**Work item**
Return every line from the records below with the string "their".

**Stored data**
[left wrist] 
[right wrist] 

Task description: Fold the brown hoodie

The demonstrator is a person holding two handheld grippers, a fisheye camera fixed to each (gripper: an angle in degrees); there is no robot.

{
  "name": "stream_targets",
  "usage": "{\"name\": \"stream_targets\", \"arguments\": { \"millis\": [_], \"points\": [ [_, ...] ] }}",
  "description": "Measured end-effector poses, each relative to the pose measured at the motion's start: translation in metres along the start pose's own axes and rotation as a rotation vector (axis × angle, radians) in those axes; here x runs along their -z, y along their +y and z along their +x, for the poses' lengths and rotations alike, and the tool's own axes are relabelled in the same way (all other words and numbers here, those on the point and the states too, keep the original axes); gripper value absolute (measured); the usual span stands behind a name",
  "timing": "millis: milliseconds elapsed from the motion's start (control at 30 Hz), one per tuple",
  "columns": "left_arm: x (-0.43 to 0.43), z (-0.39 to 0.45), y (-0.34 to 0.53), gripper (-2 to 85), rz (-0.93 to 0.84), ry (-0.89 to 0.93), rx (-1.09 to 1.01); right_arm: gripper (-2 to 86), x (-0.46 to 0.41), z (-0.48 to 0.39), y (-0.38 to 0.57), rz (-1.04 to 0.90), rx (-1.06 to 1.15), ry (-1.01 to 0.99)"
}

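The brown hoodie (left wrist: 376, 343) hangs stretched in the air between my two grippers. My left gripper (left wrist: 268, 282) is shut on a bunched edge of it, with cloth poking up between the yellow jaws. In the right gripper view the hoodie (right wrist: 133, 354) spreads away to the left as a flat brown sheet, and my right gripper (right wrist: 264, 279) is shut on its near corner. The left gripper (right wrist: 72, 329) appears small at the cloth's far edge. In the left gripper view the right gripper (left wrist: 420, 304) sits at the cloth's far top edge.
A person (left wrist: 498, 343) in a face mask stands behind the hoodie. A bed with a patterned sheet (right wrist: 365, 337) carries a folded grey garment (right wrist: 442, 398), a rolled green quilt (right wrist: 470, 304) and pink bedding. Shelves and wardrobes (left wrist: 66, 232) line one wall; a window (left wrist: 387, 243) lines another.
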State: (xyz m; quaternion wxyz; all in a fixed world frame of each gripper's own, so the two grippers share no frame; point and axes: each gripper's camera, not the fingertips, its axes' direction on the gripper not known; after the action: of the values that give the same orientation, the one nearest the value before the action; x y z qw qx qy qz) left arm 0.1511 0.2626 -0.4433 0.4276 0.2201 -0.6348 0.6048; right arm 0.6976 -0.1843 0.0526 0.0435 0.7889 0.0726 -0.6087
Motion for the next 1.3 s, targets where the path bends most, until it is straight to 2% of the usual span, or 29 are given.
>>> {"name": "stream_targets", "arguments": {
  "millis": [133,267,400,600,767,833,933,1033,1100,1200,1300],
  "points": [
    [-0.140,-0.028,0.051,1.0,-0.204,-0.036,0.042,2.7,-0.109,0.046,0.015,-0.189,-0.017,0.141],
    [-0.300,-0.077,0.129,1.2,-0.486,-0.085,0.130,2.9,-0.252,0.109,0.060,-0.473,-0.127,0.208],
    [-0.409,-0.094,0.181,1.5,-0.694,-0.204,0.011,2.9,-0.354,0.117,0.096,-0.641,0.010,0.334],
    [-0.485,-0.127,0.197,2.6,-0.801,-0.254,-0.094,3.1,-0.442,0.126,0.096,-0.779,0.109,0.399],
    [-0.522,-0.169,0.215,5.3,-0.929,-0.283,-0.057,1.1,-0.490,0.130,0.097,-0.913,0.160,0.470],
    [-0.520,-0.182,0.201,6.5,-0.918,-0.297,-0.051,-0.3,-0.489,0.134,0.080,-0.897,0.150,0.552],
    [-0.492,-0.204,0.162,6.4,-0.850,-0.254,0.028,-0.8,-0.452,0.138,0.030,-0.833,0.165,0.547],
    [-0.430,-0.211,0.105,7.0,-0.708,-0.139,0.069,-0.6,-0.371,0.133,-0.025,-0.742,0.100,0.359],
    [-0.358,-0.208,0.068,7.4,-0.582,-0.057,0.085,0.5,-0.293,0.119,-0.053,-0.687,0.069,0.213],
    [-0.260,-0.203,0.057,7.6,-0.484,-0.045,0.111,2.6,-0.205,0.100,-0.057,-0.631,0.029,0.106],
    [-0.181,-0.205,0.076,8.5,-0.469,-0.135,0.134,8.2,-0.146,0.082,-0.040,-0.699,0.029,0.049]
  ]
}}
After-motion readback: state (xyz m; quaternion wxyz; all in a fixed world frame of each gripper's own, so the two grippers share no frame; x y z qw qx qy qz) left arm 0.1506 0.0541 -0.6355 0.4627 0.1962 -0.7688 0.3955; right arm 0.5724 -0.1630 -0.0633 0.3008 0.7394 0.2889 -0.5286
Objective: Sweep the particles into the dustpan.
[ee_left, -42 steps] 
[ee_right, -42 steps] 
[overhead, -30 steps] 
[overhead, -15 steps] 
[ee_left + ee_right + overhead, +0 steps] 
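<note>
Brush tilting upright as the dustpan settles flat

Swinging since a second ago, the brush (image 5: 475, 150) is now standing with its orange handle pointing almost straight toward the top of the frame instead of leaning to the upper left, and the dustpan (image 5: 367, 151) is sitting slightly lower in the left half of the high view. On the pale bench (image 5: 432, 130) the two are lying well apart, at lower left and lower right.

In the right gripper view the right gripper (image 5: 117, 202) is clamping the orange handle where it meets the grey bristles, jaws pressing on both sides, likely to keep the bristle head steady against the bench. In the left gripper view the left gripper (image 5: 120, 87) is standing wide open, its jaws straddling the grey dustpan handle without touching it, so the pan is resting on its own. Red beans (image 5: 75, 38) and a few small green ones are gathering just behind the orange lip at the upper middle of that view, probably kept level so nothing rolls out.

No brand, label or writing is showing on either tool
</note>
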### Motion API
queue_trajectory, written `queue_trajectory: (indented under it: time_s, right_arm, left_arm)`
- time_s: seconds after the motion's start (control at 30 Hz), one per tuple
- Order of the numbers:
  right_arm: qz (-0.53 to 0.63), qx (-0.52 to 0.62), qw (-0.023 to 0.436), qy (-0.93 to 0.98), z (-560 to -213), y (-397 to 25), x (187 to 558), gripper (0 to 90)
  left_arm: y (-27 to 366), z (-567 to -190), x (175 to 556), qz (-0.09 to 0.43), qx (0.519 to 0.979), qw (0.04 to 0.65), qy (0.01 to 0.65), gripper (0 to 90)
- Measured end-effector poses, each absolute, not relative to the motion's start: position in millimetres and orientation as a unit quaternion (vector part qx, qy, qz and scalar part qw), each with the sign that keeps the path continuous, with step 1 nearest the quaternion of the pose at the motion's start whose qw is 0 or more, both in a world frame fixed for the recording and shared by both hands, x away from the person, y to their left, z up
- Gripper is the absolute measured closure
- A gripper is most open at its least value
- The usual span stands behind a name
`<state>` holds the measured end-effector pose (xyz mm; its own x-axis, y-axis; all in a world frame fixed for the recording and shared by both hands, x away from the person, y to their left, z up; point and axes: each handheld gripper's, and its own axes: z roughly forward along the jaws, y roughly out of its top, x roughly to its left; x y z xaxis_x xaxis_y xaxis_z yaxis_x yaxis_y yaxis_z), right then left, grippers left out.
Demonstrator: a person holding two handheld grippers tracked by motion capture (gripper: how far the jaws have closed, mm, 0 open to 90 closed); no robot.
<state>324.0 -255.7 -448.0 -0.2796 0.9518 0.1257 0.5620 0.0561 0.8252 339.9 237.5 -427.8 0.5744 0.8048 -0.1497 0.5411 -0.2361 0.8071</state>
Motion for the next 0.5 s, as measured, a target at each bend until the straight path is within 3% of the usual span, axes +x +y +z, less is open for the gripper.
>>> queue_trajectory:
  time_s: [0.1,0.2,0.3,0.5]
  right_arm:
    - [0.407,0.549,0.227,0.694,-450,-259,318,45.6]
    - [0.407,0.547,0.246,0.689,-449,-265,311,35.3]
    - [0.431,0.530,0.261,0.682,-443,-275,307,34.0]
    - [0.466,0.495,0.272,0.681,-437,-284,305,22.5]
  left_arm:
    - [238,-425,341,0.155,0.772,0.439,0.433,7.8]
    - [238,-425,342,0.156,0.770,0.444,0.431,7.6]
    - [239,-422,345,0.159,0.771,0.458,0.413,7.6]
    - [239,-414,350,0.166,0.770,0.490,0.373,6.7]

**Answer for the task**
  "description": "Measured end-effector poses, each relative to the pose measured at the motion's start: translation in metres along the start pose's own axes and rotation as a rotation vector (axis × angle, radians) in those axes; here x runs along their -z, y along their +y and z along their +x, for the poses' lengths and rotations alike, and the tool's own axes are relabelled in the same way (all other words and numbers here, those on the point and the states too, keep the original axes); gripper value absolute (measured); the usual span stands behind a name",
- Measured end-effector poses, each absolute, not relative to the motion's start: position in millimetres and orientation as a unit quaternion (vector part qx, qy, qz and scalar part qw), each with the sign that keeps the path continuous, with step 1 nearest the quaternion of the pose at the motion's start whose qw is 0 or more, both in a world frame fixed for the recording and shared by both hands, x away from the person, y to their left, z up
`<state>` holds the measured end-effector pose (xyz mm; its own x-axis, y-axis; all in a world frame fixed for the recording and shared by both hands, x away from the person, y to their left, z up; point and axes: each handheld gripper's, and its own axes: z roughly forward along the jaws, y roughly out of its top, x roughly to its left; x y z xaxis_x xaxis_y xaxis_z yaxis_x yaxis_y yaxis_z), right then left, grippers left out.

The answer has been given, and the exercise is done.